Government is turning to local banks with the hope of securing a $153 million loan to help pay off its $261 million bullet bond which is due to be repaid in full in November this year.
A request for proposals was issued on Friday, 13 Sept., for the refinancing of the bond and a “review and detailed analysis of viable financing options available in current financial markets”.
The deadline for proposals is 14 Oct. A 15‑year repayment term is being sought.
Finance Minister Roy McTaggart, speaking with the Cayman Compass on Monday about the RFP, said government is “hopeful that a number of the local clearing banks will submit proposals for the borrowing, that’s the aim”.
With a bullet bond, payments are typically held in abeyance until the due date and the full amount is required to be paid all at once when it matures.
The bullet bond or bullet loan was issued in 2009 by the former United Democratic Party administration, led by then-Premier McKeeva Bush.
Bush has often said he was forced to engage in borrowing at that time to pay recurring expenditures from the former People’s Progressive Movement government that had accumulated an operating deficit of $81 million the year prior (2008/09).
The bond is due in full on 19 Nov. and McTaggart said that the government’s plan is to secure the borrowing of $153 million and use $108 million from its own resources to pay off the bond when it matures.
The minister pointed out that the loan amount was approved by the Legislative Assembly in 2017.
“So we are only seeking to refinance that portion that has been approved already. We chose to go out to the local banking market because several, in fact, all of the clearing banks in Cayman had indicated a desire and a willingness to finance that amount of money for the government,” McTaggart said.
Government, he explained, will be seeking an amortising loan. This means it wants to be able to make monthly payments of principal and interest “rather than having a situation that we had with the bullet bond”.
He added, “In the bond market, it is more difficult to find people … willing to give you that type of amortising feature. They always want to hold it for a longer term, a fixed term with a bullet maturity. The banks are better prepared and willing and able to write these type of loans, and that’s what we [are] trying to achieve.”
The minister said government is aiming to work into the loan agreement the ability to repay the loan earlier “if we have the resources and can do so without there being or attracting any penalties for early repayment of the loan”.
McTaggart also stated that the loan will not present any issues with the Framework for Fiscal Responsibility.
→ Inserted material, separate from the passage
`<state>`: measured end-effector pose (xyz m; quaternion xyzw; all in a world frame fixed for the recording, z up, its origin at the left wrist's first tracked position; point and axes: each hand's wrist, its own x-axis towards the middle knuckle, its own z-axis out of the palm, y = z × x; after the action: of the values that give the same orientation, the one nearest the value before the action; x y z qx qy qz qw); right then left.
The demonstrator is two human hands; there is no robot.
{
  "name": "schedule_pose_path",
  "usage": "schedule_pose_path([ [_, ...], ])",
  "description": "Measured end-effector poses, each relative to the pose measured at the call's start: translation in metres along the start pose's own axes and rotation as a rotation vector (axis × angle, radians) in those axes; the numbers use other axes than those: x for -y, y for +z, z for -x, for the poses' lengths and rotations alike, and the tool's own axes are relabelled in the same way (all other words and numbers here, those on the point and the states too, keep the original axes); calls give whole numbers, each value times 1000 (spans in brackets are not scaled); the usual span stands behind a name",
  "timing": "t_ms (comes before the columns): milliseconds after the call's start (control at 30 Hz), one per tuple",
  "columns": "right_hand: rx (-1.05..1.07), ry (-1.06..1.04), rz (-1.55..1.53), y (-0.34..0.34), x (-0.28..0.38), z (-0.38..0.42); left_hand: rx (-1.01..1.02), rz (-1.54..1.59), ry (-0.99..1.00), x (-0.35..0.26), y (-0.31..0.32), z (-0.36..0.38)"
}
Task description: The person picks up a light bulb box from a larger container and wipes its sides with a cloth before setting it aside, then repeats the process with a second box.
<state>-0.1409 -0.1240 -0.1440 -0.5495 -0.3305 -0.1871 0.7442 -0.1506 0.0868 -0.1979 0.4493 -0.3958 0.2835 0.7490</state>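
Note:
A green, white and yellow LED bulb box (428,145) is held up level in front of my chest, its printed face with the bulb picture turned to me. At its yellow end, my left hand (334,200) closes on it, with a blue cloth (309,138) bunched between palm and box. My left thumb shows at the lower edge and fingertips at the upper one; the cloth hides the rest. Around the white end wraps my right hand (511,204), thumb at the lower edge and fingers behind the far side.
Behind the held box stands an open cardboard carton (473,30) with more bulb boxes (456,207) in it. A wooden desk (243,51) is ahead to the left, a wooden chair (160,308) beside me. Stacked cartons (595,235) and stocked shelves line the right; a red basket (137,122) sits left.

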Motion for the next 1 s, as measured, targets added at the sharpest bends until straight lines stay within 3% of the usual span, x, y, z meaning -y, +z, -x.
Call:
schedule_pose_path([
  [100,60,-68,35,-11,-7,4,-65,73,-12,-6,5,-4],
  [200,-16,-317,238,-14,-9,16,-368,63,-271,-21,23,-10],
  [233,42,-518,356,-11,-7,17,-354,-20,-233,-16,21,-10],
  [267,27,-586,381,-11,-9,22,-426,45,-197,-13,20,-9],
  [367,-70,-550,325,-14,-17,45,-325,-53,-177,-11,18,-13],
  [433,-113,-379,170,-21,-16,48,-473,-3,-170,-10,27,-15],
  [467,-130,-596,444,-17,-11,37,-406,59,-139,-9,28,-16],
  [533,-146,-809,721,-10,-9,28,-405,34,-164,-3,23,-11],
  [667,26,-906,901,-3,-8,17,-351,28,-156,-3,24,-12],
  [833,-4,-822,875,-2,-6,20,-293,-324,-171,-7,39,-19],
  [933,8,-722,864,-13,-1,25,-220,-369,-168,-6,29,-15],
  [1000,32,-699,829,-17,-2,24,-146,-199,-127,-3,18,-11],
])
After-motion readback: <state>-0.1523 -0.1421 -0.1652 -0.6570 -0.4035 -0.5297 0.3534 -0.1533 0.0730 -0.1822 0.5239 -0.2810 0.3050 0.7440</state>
The FFR was set up by the UK government as a means to monitor the Cayman Islands government’s finances.
“It will certainly allow us to maintain compliance with the Framework for Fiscal Responsibility in all respects,” he said.
McTaggart said that, as a matter of courtesy, the Foreign and Commonwealth Office will be kept informed “on the developments and what finally emerges from this RFP”.
The minister added that the last government borrowing was in April 2011 in the amount of $154.1 million, and it was financed by one bank on island.